--- Try it ---
In the material below, find the line that contains "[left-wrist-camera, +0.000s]" and the line that contains "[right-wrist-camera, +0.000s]", then write out exactly those two lines and everything between them.

--- Information given ---

********

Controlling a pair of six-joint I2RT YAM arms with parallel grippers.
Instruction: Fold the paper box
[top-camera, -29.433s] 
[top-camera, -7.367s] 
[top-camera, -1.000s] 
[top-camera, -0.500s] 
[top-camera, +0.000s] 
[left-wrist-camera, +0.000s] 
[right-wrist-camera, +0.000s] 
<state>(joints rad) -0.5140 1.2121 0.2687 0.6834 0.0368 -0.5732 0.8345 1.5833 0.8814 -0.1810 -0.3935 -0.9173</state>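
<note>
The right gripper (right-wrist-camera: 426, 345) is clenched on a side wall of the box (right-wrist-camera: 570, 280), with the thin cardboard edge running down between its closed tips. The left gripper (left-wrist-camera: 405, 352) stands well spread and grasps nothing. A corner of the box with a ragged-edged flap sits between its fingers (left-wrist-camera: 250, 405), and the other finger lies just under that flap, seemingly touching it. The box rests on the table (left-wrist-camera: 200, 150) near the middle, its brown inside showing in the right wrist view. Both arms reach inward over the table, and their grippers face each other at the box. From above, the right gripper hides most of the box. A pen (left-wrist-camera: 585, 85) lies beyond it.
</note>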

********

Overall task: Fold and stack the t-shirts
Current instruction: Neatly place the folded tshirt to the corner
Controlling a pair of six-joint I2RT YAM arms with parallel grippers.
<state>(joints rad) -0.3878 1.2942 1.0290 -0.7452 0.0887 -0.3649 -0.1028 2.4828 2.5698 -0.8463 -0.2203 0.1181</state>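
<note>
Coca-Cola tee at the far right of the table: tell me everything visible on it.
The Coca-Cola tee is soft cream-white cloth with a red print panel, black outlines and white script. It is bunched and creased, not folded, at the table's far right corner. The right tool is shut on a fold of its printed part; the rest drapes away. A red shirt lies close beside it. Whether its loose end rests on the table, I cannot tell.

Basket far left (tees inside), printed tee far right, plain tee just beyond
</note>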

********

--- Response below ---
[left-wrist-camera, +0.000s] 
[right-wrist-camera, +0.000s] 

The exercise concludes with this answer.